Improve Diversity by Taking a Chance (Blog Post)July 16, 2014
Diversity is all about opportunity.
My father is a family-law lawyer, but not the best businessperson. He had an investment in a nursing home that was almost in bankruptcy. I came home from Columbia University to negotiate with Desjardins, my parents’ financial institution, and convince them to give us a chance to turn it around. A second chance. When Desjardins’ manager asked me who from the family would run it, I said, “My mother.” I saw my mother as a brilliant woman who had not had the opportunity of an education. The manager first saw a 52-year-old woman without an education or experience. But I knew that she had the right skills to do the job. To his credit, Desjardins’ manager agreed.

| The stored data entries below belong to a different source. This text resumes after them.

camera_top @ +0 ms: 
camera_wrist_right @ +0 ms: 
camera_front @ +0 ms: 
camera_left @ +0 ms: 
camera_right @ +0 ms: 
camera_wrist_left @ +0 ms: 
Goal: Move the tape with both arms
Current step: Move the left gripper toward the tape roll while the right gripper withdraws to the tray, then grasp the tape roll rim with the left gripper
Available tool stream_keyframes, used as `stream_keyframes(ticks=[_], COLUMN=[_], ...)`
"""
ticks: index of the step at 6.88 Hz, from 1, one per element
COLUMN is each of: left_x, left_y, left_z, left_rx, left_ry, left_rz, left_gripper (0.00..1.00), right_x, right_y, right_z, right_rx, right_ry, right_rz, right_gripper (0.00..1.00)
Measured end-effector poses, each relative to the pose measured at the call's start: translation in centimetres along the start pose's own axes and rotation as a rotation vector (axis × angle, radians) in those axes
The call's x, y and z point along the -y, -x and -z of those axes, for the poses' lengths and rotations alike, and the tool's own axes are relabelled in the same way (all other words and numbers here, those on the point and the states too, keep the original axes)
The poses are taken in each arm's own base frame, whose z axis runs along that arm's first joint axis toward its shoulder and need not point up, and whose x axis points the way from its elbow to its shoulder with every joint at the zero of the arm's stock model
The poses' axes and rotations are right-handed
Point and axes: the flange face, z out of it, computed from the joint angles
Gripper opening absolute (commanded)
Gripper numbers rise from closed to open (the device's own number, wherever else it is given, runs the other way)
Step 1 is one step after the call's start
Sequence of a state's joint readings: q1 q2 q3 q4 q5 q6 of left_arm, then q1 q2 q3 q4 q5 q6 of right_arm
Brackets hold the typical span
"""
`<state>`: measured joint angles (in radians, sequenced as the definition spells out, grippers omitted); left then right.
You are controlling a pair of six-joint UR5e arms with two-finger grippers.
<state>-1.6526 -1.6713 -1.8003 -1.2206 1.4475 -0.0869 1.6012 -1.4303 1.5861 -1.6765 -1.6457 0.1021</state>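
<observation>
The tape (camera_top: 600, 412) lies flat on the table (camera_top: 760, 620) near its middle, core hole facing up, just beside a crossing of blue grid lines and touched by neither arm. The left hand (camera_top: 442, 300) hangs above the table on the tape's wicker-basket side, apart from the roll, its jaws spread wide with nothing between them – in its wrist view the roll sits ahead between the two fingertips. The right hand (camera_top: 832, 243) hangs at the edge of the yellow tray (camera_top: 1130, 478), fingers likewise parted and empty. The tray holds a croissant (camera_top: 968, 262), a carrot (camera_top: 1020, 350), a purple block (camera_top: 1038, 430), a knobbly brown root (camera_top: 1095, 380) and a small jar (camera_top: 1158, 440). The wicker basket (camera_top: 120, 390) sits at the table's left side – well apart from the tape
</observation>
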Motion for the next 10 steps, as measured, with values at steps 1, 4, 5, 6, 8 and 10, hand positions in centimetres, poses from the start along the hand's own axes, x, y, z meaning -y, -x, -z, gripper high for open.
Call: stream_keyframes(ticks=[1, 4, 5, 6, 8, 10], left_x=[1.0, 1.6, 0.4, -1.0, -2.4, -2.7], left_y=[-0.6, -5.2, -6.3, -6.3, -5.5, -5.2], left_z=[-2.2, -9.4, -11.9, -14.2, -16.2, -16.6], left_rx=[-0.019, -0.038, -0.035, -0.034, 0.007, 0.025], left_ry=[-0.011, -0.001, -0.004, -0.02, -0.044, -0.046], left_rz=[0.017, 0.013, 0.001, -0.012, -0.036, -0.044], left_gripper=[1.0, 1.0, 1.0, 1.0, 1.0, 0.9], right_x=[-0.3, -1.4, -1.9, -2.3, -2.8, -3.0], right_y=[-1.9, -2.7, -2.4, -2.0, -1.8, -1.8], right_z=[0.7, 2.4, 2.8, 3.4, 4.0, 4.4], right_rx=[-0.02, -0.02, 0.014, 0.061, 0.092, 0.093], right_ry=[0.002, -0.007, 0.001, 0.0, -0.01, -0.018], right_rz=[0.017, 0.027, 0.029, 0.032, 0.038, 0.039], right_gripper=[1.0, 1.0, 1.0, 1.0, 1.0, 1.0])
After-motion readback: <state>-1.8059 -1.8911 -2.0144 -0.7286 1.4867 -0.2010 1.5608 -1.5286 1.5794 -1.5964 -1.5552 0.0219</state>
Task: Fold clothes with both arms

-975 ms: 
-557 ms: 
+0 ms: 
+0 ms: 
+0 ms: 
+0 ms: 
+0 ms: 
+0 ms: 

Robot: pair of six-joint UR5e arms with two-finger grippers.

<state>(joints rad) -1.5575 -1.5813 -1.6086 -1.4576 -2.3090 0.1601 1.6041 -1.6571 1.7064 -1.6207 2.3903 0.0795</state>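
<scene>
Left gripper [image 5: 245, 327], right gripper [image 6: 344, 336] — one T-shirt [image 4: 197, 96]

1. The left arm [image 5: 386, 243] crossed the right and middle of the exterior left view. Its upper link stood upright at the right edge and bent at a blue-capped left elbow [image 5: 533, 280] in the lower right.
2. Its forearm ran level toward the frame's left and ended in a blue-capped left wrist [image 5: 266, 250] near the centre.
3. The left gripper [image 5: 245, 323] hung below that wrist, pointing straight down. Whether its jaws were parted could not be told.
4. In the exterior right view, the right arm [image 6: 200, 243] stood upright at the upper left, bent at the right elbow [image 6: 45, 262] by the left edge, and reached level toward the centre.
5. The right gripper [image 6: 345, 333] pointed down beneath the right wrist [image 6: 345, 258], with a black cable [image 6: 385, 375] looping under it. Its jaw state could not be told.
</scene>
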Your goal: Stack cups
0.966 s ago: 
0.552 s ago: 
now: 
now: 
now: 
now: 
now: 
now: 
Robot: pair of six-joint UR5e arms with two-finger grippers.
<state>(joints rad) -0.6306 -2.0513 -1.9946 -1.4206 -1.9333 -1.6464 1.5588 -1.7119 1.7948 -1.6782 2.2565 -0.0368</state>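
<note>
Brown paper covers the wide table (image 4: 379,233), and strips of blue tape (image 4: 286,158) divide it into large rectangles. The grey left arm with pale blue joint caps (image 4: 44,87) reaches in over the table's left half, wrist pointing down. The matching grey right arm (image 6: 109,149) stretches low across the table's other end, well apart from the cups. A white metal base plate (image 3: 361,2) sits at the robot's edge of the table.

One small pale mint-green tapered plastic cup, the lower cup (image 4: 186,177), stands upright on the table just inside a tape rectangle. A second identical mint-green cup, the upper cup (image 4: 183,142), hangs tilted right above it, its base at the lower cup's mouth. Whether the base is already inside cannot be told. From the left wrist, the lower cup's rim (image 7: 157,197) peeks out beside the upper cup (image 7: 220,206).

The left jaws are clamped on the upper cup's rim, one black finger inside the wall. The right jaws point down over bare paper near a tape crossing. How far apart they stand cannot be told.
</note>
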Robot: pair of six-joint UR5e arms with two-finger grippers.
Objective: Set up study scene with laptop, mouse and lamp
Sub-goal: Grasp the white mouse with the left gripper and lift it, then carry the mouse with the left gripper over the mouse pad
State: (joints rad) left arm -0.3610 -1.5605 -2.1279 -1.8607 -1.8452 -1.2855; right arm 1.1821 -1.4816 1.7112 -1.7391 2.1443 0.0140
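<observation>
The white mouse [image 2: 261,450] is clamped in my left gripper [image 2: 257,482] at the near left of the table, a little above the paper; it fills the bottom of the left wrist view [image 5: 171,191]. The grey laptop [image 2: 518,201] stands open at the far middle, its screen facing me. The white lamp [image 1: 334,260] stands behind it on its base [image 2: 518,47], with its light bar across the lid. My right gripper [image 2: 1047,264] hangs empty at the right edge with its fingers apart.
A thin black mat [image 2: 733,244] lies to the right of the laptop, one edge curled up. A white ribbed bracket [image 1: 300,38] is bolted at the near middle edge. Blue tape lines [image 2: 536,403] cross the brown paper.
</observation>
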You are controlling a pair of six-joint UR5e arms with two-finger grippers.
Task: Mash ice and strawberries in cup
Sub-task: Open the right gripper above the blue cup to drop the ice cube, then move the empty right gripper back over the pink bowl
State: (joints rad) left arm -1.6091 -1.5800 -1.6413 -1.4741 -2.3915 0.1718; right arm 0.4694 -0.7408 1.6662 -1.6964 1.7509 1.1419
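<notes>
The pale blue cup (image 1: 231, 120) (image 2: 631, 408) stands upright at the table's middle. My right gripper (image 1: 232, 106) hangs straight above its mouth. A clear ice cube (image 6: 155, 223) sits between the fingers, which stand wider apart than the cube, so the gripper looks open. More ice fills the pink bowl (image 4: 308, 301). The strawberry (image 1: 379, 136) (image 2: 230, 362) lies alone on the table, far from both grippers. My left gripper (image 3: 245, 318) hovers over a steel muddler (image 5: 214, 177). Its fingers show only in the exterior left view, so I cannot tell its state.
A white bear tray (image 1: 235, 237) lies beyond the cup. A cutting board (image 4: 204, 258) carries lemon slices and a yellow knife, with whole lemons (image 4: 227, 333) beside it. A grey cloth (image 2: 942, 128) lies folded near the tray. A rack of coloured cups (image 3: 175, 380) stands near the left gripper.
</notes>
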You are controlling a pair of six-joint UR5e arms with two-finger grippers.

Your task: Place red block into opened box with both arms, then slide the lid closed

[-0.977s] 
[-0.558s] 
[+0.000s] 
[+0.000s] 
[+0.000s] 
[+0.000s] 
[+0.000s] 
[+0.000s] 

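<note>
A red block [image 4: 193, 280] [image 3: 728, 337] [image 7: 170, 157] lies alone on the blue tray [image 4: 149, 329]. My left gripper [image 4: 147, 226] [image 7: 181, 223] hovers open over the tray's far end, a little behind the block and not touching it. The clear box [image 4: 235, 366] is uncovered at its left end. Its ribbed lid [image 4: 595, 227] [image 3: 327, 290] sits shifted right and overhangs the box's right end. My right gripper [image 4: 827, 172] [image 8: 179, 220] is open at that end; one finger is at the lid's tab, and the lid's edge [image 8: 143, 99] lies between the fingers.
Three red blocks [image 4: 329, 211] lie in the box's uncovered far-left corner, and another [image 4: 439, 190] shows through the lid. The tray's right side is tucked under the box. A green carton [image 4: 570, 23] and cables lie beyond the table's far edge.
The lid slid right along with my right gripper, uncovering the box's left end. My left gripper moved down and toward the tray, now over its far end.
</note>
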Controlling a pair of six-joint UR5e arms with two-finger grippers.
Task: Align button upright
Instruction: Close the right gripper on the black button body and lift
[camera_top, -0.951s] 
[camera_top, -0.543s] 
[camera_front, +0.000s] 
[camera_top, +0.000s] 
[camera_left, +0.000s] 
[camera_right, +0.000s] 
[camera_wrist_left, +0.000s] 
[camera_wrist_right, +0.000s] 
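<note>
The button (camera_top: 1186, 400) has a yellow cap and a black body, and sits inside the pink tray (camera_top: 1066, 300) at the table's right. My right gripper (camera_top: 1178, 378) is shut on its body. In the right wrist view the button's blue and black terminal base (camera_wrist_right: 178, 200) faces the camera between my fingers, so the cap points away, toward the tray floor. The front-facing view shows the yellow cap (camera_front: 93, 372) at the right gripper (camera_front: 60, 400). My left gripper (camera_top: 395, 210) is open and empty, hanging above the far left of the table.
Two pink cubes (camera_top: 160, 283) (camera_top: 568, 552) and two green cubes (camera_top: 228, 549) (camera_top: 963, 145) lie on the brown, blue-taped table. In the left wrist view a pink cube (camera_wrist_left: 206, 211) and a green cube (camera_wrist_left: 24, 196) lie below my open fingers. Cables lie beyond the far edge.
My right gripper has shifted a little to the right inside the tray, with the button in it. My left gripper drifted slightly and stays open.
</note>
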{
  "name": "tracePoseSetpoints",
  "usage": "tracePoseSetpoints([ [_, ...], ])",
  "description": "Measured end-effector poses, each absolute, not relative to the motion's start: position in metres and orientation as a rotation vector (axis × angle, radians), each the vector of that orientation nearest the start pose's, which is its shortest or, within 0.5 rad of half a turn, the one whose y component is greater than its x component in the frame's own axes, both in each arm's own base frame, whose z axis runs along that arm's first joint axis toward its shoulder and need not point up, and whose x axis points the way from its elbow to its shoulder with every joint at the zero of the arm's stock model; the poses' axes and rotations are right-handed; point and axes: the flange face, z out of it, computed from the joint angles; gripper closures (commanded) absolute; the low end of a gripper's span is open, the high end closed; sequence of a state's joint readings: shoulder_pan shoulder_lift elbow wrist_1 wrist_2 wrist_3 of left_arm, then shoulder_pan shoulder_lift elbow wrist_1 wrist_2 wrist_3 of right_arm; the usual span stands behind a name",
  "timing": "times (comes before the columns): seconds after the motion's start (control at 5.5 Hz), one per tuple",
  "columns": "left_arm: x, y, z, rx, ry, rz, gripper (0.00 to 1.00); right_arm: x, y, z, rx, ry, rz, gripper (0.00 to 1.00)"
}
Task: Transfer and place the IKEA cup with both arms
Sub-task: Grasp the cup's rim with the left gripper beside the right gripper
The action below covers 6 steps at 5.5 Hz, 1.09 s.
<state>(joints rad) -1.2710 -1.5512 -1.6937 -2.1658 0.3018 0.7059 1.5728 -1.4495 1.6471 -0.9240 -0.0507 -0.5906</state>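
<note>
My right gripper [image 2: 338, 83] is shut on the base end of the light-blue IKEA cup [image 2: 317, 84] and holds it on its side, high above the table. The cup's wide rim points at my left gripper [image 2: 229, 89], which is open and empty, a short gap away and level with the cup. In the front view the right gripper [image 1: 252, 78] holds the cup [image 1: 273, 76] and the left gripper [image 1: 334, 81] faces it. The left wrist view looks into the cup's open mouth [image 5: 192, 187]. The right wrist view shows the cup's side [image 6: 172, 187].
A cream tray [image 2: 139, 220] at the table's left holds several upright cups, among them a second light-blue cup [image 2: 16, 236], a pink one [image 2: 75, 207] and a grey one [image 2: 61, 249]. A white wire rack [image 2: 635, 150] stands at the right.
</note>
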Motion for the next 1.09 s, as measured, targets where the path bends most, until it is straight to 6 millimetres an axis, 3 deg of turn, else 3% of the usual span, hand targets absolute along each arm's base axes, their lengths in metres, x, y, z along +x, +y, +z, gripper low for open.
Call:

That was in 1993. Today, at 72, my mother is still the soul of the place. Now with more than 50 staff, she turned around that collapsing business and, in doing so, saved our family financially. Desjardins is happy and is now in the process of extending new credit to double the size of the nursing home.
In the same way, I’ve seen exceptional results from women at McCarthy Tétrault who were given opportunities not based on what they have done, but on what we know they can do. One real opportunity can entirely change a person’s career. One thing that all of us have in common is the ability to give opportunities to people and to be thoughtful about how we do it.
This became even more apparent to me four years ago when I was new to McCarthy Tétrault’s Toronto office and the role of CEO, and found myself in a meeting about diversity with a group of our associates. When asked the question, “If the firm could do one thing to enhance diversity, what would it be,” our associates told us that diversity is all about opportunities. The opportunities to have first and second chances. They said we need to provide clear, honest feedback that would allow them to get a second chance. So, over the last four years we have worked hard to build a culture of feedback and we have made substantial progress.
I am using this to illustrate that if you want to enhance diversity, you have to work on all aspects of the culture. You need an environment where excellence, teamwork, trust, and accountability are promoted and rewarded.
At McCarthy Tétrault, we are committed to working hard on all of these cultural aspects. Moreover, we are committed to providing opportunities. I encourage you to do the same. Make sure you stretch a little sometimes to give an assignment to someone who can do it, and not automatically to the person who has executed that sort of mandate before. Providing new opportunities to a wider range of people is how we can truly enhance diversity.
Think about one opportunity that you can provide, and take a chance on someone.
Marc-André Blanchard is the Permanent Representative of Canada to the United Nations. He was formerly the chairman and CEO of McCarthy Tétrault.